I have/had all sorts of ideas for the bob and rod – as you are suggesting, but modelling such concepts is difficult and at pendulum velocities, involves lots of guesswork and many assumptions. To obtain definitive results an approach would be to use a functional, stable pendulum, and then make such a rod, for example, and see its effect on the performance. The problem is always, digging out the delta from all the other delta's – temp, humidity, etc. A road to Hell…and it takes a long time…
Really interesting system Joe. A couple of questions.

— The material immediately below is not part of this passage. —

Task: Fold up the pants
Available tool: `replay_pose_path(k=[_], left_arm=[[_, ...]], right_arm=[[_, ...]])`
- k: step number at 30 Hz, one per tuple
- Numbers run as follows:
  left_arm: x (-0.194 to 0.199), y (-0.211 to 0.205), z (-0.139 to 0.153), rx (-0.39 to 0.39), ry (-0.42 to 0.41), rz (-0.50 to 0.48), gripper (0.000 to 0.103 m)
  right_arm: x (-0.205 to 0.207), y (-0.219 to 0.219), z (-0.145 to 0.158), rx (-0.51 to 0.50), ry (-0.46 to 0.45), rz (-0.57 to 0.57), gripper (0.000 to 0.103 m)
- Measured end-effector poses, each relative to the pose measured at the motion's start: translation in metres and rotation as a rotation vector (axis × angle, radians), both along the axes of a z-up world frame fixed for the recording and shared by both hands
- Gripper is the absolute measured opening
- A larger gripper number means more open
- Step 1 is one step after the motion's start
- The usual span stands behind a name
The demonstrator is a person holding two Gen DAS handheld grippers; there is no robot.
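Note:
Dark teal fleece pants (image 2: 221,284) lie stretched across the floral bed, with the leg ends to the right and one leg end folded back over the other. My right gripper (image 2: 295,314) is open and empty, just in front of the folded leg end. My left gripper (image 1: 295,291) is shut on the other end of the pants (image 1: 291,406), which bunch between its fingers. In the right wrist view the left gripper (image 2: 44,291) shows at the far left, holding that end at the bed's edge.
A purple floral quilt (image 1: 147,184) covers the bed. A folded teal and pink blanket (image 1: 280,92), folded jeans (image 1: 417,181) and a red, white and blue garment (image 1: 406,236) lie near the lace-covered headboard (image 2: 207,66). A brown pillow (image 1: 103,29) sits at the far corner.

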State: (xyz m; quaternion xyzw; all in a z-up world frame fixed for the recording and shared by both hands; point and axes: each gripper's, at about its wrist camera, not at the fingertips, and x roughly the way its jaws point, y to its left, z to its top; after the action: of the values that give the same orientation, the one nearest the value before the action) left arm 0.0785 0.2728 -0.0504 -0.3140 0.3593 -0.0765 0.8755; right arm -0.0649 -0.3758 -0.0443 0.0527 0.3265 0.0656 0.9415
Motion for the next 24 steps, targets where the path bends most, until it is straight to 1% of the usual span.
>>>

How do you filter the signal from the synchronous detector? There was a long debate in HSN between Matthys and Bigelow about the significance of any phase shift in the sinusoidal drive oscillator loop. Bigelow used a very simple oscillator circuit where the pendulum was the resonator, using a single op-amp and (zener?) diodes to limit amplitude. The op-amp GBW was 1 MHz, so there was a small excess phase shift at 0.5 Hz which meant that the impulse wasn't quite in phase with the pendulum. Bigelow thought that this was insignificant, Matthys was concerned, I think there's a whole chapter in his book that reflects this debate.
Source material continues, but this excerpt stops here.